The reply should match the listing below character for character, except that no image is carried over.

### [Dataset section]
▼▼▼

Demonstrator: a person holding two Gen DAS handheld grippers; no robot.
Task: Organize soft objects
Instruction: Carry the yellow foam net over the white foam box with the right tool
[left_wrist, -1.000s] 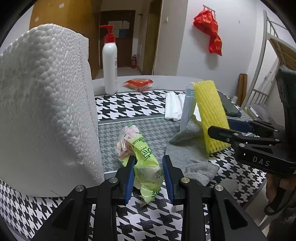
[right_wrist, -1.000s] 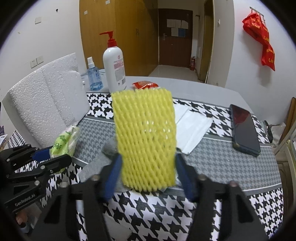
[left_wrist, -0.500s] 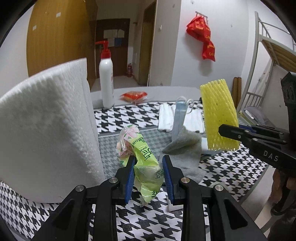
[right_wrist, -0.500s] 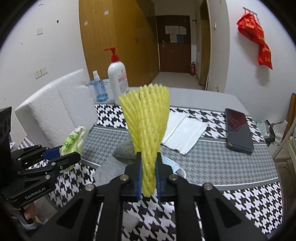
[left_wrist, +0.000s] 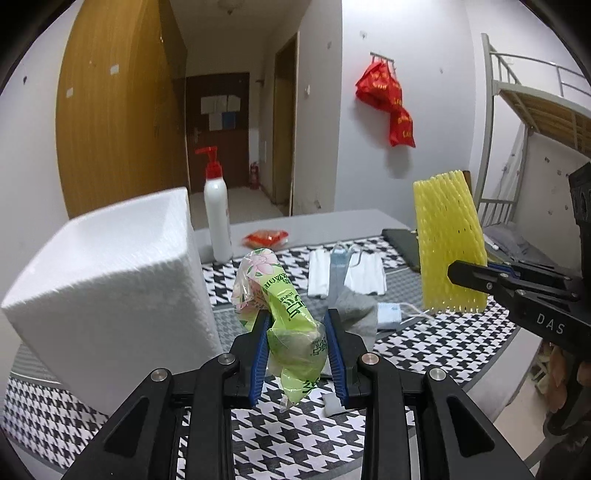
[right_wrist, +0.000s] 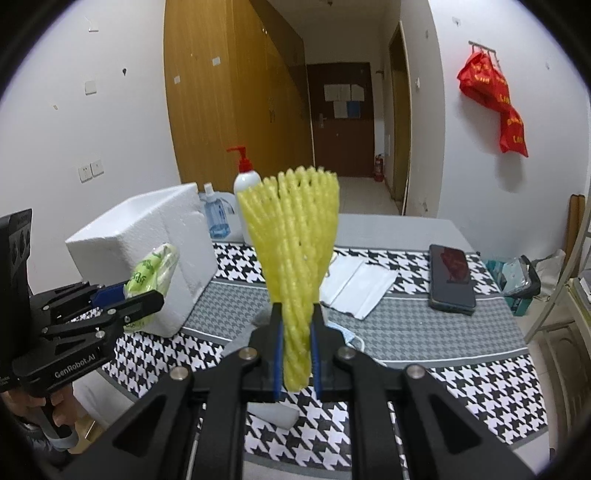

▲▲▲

### [Solution to this task]
Demonstrator: a person holding two Gen DAS handheld grippers; no robot.
Task: Organize soft objects
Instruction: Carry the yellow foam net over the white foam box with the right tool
[left_wrist, -1.000s] 
[right_wrist, -1.000s] 
[left_wrist, -0.500s] 
[right_wrist, -0.500s] 
[left_wrist, +0.000s] 
[right_wrist, +0.000s] 

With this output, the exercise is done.